Sue:The best evidence we have comes from this story: Prior to 1950, there was a private investigator in Florida by the name of Morrison, who was hired by a former outlaw and gunman named Jesse Evans. Jesse, who had ridden with Billy the Kid in a posse called the Regulators, wanted Morrison to prove that he was indeed Jesse Evans so he could inherit some property in Florida. Morrison proved it, and the Florida courts gave Jesse the estate. In the course of working out the details, Jesse Evans told Morrison where he could find Billy the Kid. He told Morrison that he was in Texas, and told him about another man named Daniels who could tell him exactly where Billy was living and under what name.

TH: This is sounding very complicated.

Sue: Yes. And in those days, there was no Internet, no cell phones. It was hard to identify a conspiracy. But Morrison contacted Daniels, who told Morrison that Billy the Kid was alive and well and living in Texas under the name of Brushy Bill.

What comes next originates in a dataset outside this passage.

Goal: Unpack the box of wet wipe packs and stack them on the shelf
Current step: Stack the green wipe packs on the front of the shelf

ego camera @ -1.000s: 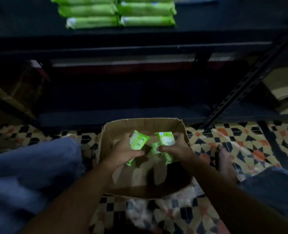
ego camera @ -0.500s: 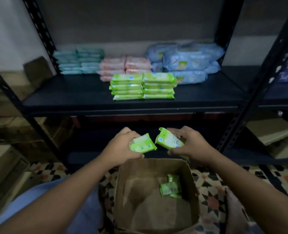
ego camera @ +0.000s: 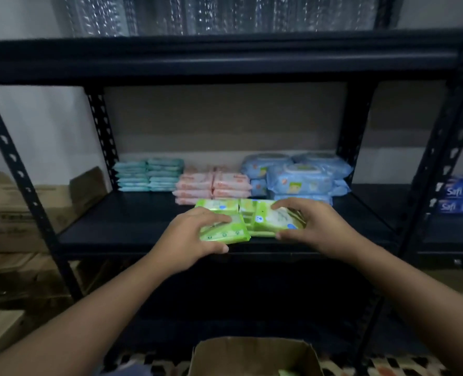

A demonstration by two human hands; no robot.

Morrison tried to talk to Brushy twice. Brushy Bill would not talk to him. On the third try, Brushy told Morrison to wait until his wife had gone shopping; then he would talk to him. See, Brushy had never told his wife about his true identity. So when Morrison came back, Brushy said he would talk if Morrison could help him get the pardon promised to him by New Mexico governor Lew Wallace, who hadn’t kept his end of a bargain. See, Billy had helped imprison some other criminals, but instead of receiving a pardon, the local law said he would be hanged. So Billy escaped and shot dead his guards. That’s when the price was put on his head.

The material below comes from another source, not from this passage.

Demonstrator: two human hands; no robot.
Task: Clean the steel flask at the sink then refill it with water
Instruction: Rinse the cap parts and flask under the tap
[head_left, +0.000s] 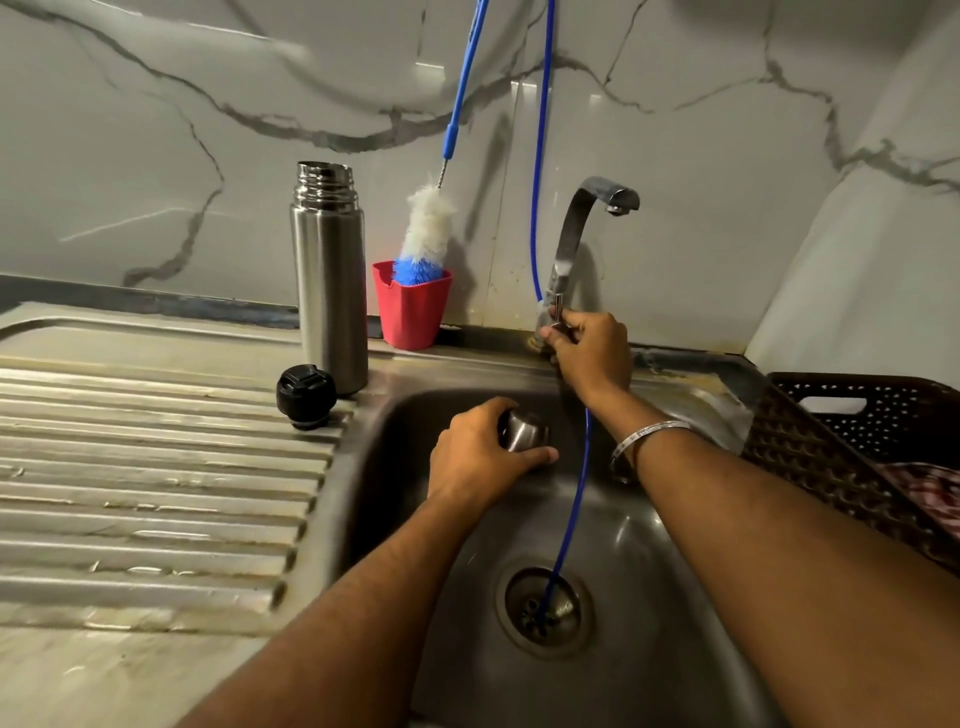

Sue:Billy never did receive his pardon. But at some point, Morrison examined Brushy’s body and saw that some of Brushy’s scars matched those that Billy was known to have had. He believed him at that point, and took Brushy to New Mexico. Brushy was able to name places and identify things that only Billy the Kid could have known.

The only real way to prove it would be to do a DNA study; we could take DNA from Brushy Bill’s bones, but we don’t have a precedent to do that. But over in New Mexico, the cemetery where Billy was supposedly buried has flooded, and back then they used wooden caskets. So New Mexico has no body.

TH: It’s still a mystery!

Sue: Yes. Come on out to the Billy the Kid Museum and we’ll show you around.